**What the task asks:** Lines that contain "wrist" are to be copied from the material, every one of them.

**Provided material:**
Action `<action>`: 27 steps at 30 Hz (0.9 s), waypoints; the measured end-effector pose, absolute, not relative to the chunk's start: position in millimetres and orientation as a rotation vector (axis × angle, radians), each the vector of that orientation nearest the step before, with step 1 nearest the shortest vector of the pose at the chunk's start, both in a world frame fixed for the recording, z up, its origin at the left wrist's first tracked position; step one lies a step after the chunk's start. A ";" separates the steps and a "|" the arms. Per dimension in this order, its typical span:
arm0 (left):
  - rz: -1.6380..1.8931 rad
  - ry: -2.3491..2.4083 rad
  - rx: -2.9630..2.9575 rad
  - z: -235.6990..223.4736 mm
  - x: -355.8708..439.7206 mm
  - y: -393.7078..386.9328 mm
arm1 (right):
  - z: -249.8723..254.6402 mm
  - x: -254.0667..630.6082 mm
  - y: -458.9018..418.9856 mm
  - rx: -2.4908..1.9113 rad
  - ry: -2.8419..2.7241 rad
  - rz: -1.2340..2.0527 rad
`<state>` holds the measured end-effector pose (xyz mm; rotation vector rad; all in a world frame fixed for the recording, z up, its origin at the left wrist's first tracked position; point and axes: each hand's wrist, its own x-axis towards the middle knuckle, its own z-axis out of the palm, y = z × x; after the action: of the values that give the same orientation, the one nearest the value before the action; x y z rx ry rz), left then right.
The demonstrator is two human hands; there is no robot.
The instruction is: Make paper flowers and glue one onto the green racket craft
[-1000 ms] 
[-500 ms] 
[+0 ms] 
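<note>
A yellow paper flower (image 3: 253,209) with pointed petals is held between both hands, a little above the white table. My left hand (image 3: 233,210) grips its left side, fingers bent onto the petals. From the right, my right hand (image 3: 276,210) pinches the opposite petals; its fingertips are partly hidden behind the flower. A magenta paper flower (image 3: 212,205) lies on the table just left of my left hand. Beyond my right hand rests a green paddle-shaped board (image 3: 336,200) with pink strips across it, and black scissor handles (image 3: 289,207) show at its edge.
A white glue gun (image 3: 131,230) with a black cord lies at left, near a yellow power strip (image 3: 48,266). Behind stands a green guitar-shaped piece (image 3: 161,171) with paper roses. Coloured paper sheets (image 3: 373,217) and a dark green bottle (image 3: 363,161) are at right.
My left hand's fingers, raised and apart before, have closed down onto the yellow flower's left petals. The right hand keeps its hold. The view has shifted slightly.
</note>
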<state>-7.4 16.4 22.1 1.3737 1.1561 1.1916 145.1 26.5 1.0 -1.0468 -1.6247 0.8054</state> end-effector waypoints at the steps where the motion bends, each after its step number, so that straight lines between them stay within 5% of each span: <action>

**Finished task:**
Action `<action>`: 27 steps at 30 Hz (0.9 s), waypoints; the measured end-effector pose, absolute, not relative to the chunk's start: position in millimetres and orientation as a rotation vector (axis × angle, radians), each the vector of that orientation nearest the step before, with step 1 nearest the shortest vector of the pose at the chunk's start, both in a world frame fixed for the recording, z up, its origin at the left wrist's first tracked position; step one lies a step after the chunk's start. A ";" separates the steps and a "|" the arms. Per dimension in this order, its typical span:
`<state>` holds the measured end-effector pose (xyz mm; rotation vector rad; all in a world frame fixed for the recording, z up, its origin at the left wrist's first tracked position; point and axes: each hand's wrist, its own x-axis towards the middle knuckle, its own z-axis out of the palm, y = z × x; after the action: of the values that give the same orientation, the one nearest the value before the action; x y z rx ry rz), left then right.

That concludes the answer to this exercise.